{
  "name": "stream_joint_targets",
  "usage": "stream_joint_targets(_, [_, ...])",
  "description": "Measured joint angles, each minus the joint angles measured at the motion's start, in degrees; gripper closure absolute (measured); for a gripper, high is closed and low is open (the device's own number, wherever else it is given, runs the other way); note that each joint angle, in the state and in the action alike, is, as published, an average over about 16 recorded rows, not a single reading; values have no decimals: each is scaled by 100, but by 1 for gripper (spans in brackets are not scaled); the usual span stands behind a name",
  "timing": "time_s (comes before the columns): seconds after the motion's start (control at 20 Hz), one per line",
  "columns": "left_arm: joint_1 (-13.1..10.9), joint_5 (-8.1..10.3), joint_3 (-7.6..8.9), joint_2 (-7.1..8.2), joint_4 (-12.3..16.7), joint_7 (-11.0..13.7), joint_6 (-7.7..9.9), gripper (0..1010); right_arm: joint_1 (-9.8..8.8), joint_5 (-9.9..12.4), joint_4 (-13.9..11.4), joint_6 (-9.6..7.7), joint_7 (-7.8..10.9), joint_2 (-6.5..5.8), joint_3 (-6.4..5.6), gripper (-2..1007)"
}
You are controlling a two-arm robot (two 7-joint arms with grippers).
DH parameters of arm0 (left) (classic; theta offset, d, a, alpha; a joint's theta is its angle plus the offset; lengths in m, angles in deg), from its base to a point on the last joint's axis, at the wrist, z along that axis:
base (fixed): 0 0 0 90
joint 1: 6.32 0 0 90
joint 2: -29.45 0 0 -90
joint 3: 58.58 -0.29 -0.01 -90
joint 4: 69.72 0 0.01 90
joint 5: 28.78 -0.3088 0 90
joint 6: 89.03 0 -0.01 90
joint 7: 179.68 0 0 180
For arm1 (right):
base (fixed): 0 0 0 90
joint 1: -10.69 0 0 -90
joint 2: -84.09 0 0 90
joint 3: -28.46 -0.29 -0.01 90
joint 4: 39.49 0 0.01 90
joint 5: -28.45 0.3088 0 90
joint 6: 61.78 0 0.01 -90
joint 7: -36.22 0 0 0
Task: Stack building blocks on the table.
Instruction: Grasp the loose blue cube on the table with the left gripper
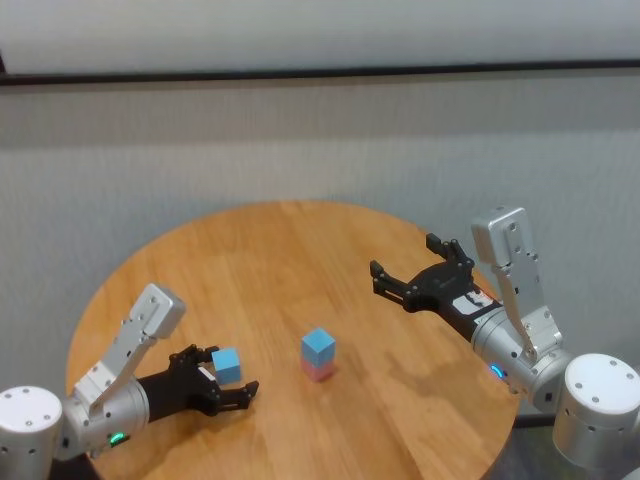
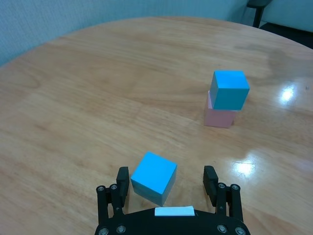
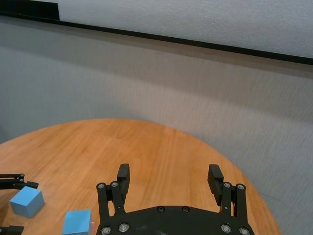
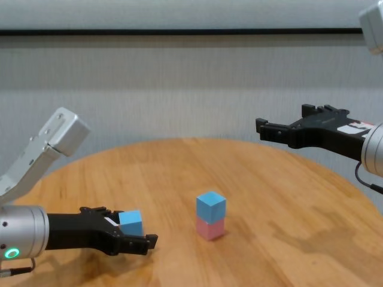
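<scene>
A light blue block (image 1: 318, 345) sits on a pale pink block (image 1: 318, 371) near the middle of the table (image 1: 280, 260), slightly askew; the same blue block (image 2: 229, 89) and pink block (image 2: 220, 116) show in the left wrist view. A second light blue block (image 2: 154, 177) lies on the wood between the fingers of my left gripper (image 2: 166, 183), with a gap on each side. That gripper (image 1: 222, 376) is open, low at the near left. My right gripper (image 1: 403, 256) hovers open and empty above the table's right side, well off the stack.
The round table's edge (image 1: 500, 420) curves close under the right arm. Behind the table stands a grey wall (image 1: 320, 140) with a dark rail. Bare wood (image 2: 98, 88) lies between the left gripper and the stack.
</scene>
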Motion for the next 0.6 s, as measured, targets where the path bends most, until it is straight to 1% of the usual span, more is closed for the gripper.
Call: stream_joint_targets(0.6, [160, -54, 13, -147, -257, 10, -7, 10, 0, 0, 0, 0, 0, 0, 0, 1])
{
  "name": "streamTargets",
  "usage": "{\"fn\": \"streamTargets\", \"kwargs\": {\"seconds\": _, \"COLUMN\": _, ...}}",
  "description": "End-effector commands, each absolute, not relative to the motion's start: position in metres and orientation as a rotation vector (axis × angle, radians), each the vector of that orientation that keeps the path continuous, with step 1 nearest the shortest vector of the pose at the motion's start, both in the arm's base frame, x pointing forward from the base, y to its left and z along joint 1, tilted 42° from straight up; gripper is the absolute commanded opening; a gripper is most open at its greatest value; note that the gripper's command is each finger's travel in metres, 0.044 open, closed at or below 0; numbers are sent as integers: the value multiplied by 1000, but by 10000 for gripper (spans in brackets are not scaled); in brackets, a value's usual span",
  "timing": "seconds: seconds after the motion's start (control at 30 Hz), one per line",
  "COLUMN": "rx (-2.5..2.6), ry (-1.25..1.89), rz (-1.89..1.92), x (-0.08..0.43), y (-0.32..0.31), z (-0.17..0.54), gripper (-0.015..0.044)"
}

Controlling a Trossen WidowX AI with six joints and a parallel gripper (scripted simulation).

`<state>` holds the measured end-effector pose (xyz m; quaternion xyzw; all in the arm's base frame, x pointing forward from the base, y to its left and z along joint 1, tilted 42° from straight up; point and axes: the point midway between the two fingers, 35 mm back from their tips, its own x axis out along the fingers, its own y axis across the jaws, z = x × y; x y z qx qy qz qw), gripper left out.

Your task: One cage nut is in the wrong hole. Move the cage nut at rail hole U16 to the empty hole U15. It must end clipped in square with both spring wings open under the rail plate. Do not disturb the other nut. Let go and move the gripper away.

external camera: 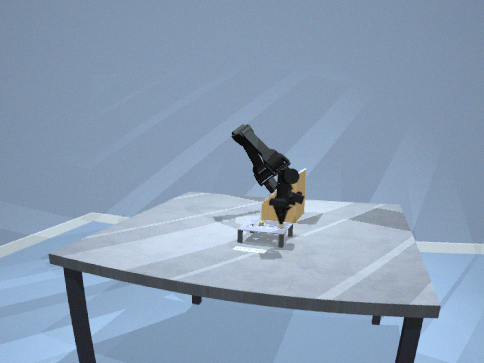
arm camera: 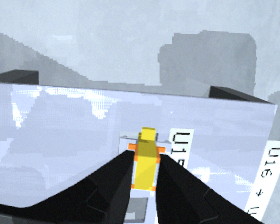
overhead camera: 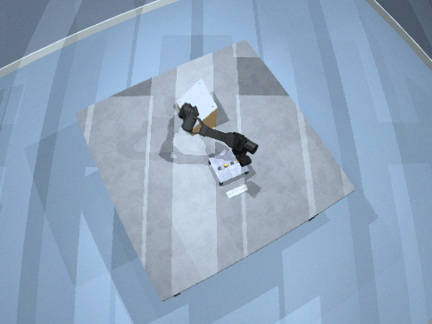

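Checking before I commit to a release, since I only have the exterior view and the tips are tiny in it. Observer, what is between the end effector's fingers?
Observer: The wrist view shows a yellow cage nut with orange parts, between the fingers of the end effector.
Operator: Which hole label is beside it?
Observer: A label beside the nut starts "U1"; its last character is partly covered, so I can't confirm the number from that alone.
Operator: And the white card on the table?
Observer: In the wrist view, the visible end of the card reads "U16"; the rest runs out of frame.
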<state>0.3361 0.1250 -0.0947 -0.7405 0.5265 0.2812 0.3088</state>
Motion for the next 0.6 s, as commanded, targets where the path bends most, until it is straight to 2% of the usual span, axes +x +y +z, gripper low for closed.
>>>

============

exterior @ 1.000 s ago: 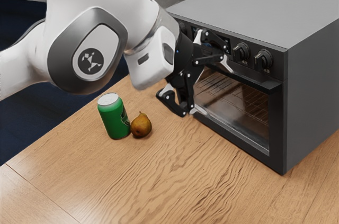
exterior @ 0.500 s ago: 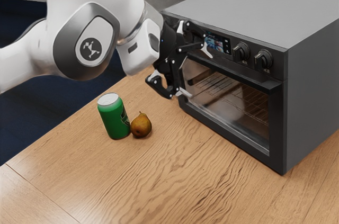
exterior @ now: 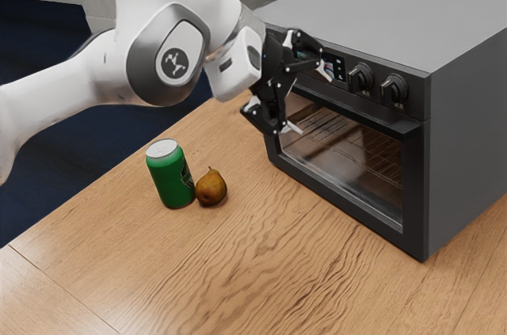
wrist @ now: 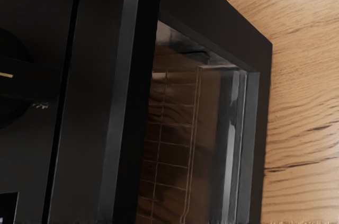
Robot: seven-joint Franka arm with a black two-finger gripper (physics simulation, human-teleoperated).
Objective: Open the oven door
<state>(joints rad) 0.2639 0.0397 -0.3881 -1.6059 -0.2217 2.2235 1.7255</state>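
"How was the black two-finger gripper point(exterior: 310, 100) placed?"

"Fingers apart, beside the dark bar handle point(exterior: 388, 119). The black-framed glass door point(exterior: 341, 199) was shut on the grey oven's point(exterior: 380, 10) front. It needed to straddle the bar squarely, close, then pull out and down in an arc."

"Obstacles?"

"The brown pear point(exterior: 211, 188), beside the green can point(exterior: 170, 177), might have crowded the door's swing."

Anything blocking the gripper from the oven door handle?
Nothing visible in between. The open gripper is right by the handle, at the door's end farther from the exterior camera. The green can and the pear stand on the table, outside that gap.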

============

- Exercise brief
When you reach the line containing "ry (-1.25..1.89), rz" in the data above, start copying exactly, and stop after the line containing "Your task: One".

- Solution to the exercise
  "COLUMN": "rx (-2.5..2.6), ry (-1.25..1.89), rz (-1.89..1.92), x (-0.08..0.43), y (-0.32..0.31), z (-0.17..0.54), gripper (-0.015..0.044)"
}

Controlling a Trossen WidowX AI with six joints and a parallel gripper (scripted simulation).

`<state>` holds the measured end-effector pose (xyz m; quaternion xyzw; all in the arm's base frame, x pointing forward from the base, y to its left and z along joint 1, tilted 42° from straight up; point and axes: the point midway between the two fingers, 35 mm back from their tips, its own x axis out along the fingers, its own y axis across the jaws, z = x × y; x y z qx qy qz qw), gripper left out.

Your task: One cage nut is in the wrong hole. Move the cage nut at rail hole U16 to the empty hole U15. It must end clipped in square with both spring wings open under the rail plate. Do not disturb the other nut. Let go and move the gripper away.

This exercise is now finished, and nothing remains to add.